UNITED STATES DISTRICT COURT MIDDLE DISTRICT OF PENNSYLVANIA
Mar 23, 2018
CIVIL ACTION NO. 3:16-1907 (M.D. Pa. Mar. 23, 2018)

Opinion

CIVIL ACTION NO. 3:16-1907

03-23-2018

GINA FELKER and TODD GRUDZINSKI, Plaintiffs v. EXETER TOWNSHIP, JOHN RUANE, et al. Defendants


( ) MEMORANDUM

I. BACKGROUND

On January 29, 2018, the court issued a Memorandum and Order, which in pertinent part, denied defendants' motions for summary judgment, (Doc. 22, Doc. 25), as to liability on plaintiffs' procedural due process claims under the 14th Amendment. Plaintiffs, former part-time police officers for the defendant Exeter Township, alleged that they did not receive notice and an opportunity to be heard prior to their lay-offs by the Township and their claims were based, in part, on a contractual right to continued employment and based on pre-termination due process rights provided in the CBA between the police association and the Township. The court also granted plaintiffs' motion for summary judgment, (Doc. 19), as to liability on their stated procedural due process claims. Judgment was also entered in favor of the plaintiffs and against defendants as to liability on the plaintiffs' procedural due process claims. (Docs. 39 & 40). See also 2018 WL 585606.

The court scheduled a jury trial for April 30, 2018, to determine the limited issue of plaintiffs' damages for defendants' deprivation of their procedural due process rights. (Doc. 75).
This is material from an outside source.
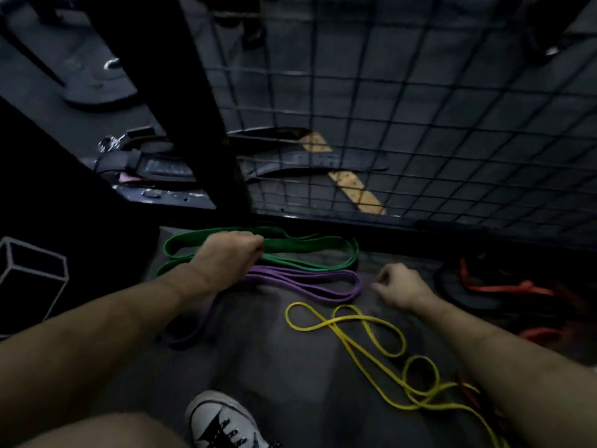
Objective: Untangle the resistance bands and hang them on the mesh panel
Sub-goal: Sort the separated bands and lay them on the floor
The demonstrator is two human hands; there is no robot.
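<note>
- Nearest the camera, a white canvas sneaker with black laces (223, 421) stands on the dark grey floor (274, 360); a bare knee shows at the lower left edge.
- A thin yellow resistance band (371, 337) lies in loose, crossing loops on the floor, running from the centre toward the lower right.
- The right hand (400, 287) hovers just right of the purple band's end; its fingers (379, 279) are loosely curled and pinch nothing that shows.
- The left hand (227, 260) reaches forward, knuckles up; its fingers are curled under at the green band, though whether they grip it I cannot tell.
- A flat purple resistance band (310, 282) lies folded lengthwise on the floor, part of it passing under the left forearm.
- A wide green resistance band (307, 248) lies folded just beyond the purple one, at the foot of the panel.
- Orange-red bands (510, 289) sit heaped at the right, blurred.
- The black wire mesh panel (403, 108) rises behind, beside a black steel post (193, 108); no band hangs on it.
</note>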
On February 6, 2018, defendants filed a motion for reconsideration of the court's stated Memorandum and Order, and a brief in support. (Docs. 42 & 43). After being granted an extension of time, plaintiffs filed their brief in opposition on March 5, 2018. (Doc. 47). Defendants did not file a reply brief and the time within which to do so has expired.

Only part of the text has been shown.